- **Assigned task**:
Reproduce the listing below exactly, from its first line down to and including the line with "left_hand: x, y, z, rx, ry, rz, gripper".

- **Given material**:
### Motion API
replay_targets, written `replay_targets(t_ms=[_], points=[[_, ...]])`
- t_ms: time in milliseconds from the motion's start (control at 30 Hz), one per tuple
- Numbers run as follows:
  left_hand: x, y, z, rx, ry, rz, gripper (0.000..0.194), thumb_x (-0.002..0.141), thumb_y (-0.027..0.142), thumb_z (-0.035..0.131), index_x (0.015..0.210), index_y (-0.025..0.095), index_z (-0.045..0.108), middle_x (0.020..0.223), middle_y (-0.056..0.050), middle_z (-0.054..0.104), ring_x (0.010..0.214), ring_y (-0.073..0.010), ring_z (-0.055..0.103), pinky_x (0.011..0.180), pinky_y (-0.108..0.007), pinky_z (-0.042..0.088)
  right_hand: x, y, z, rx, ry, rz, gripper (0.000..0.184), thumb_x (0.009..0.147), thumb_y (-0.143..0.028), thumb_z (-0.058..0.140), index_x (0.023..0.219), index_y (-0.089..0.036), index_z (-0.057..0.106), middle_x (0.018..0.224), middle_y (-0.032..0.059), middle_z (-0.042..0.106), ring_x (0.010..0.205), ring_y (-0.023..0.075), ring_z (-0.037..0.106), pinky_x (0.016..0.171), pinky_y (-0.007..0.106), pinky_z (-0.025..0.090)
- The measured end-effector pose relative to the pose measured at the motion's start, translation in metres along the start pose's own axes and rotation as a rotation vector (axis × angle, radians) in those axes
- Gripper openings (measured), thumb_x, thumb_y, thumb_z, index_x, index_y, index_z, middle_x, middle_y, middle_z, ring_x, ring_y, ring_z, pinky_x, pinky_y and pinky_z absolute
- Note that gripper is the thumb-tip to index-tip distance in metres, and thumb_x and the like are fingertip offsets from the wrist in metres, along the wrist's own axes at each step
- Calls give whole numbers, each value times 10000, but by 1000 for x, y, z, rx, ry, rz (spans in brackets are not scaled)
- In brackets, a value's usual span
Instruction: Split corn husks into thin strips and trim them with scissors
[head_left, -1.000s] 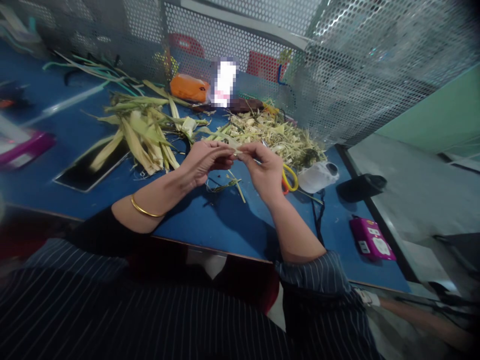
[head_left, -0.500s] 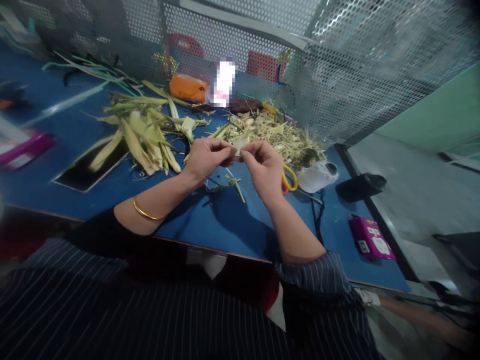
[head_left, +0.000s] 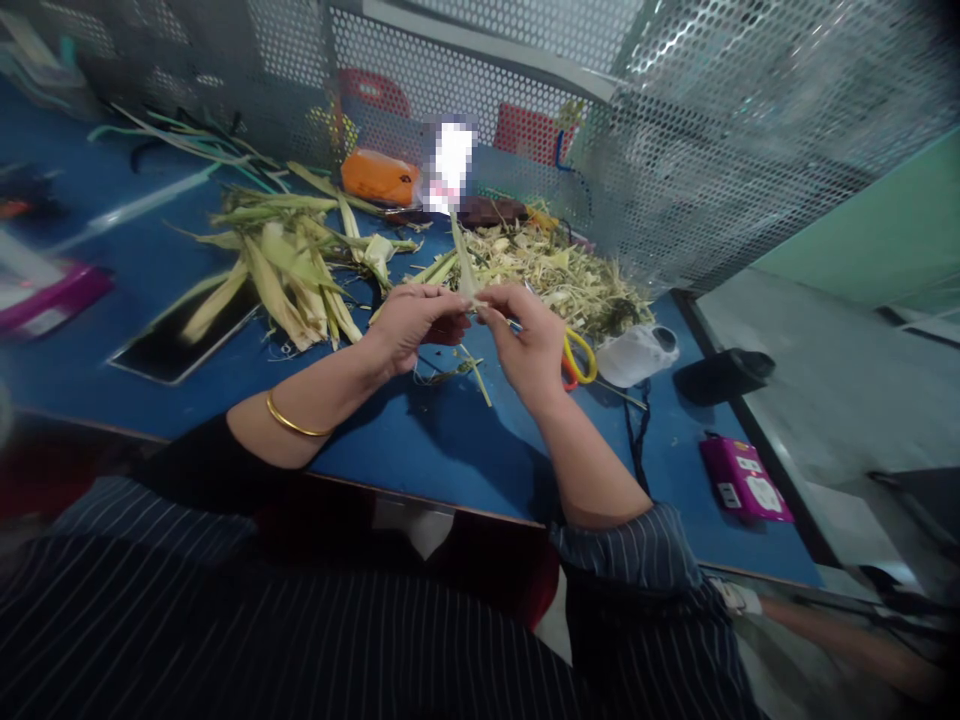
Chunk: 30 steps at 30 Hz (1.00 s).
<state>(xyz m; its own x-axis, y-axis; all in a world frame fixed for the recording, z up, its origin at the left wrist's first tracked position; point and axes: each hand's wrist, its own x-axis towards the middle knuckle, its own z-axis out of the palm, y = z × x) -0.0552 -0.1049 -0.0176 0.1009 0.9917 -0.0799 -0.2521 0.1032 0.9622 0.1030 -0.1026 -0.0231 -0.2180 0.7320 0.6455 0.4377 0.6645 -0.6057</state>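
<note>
A pale green corn husk strip [head_left: 466, 265] stands up between my two hands, its lower end pinched at the fingertips. My left hand [head_left: 416, 325] is closed on it from the left, a gold bangle further up that arm. From the other side my right hand [head_left: 525, 340] pinches the same end. Beyond them lies a heap of shredded husk [head_left: 555, 270]. Whole corn husks [head_left: 292, 265] are piled to the left, partly over a black flat panel [head_left: 187, 340]. Scissors with yellow and orange handles [head_left: 581, 358] lie partly behind my right hand.
Right of the heap are a white roll-like object [head_left: 637, 355], a black cylinder [head_left: 724, 375] and a purple packet [head_left: 746, 480]. An orange bag [head_left: 380, 178] sits at the back before a perforated metal screen [head_left: 480, 70]. Husk scraps [head_left: 457, 372] lie below my hands on the blue table [head_left: 442, 455].
The husk strip now points upward from my fingertips, where before little of it showed. Both hands have stayed in nearly the same place, with small finger shifts.
</note>
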Motion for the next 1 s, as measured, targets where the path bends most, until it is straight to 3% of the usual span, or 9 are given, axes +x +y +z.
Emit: replay_targets(t_ms=[233, 600, 800, 1000], points=[[0, 1, -2, -70, -49, -85, 129, 651, 226, 734, 704, 149, 645, 671, -18, 665, 588, -109, 614, 562, -234, 498, 1, 1, 0, -64, 2, 0, 117, 870, -193, 557, 802, -243, 638, 816, -10, 653, 804, 145, 601, 764, 307, 473], [-2, -2, 3, 109, 26, 221, 190, 668, 291, 761, 740, 127, 698, 677, -37, 692, 593, -118, 639, 641, -251, 533, 1, 1, 1, 141, 52, 155, 24, 812, -198, 621, 808, -205, 599, 759, -20, 632, 721, 115, 597, 703, 284, 494], [-1, -5, 3, 160, 30, 271, 150, 697, 275, 728, 733, 130, 709, 673, -41, 699, 590, -125, 644, 636, -256, 541, 2, 9, 5, 270, 64, 208, 177, 809, -245, 647, 901, -235, 497, 770, -33, 596, 707, 108, 615, 681, 270, 507], [-2, -4, 3, 201, 17, 275, 179, 695, 301, 738, 731, 128, 711, 673, -45, 697, 585, -118, 634, 630, -245, 535, 2, 12, 6, 238, 53, 193, 192, 824, -255, 631, 912, -246, 460, 767, -40, 567, 695, 103, 604, 664, 259, 500]])
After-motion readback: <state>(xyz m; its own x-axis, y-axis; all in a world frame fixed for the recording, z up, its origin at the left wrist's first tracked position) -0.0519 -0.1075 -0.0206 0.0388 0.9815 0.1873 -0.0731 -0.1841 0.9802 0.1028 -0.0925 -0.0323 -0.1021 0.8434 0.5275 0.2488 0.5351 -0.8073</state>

- **Written solution**:
### Motion API
replay_targets, written `replay_targets(t_ms=[_], points=[[_, ...]])`
- t_ms: time in milliseconds from the motion's start (control at 30 Hz), one per tuple
- Numbers run as follows:
  left_hand: x, y, z, rx, ry, rz, gripper (0.000..0.194), thumb_x (-0.002..0.141), thumb_y (-0.027..0.142), thumb_z (-0.035..0.131), index_x (0.015..0.210), index_y (-0.025..0.095), index_z (-0.045..0.108), middle_x (0.020..0.223), middle_y (-0.056..0.050), middle_z (-0.054..0.104), ring_x (0.010..0.214), ring_y (-0.073..0.010), ring_z (-0.055..0.103), pinky_x (0.011..0.180), pinky_y (-0.108..0.007), pinky_z (-0.042..0.088)

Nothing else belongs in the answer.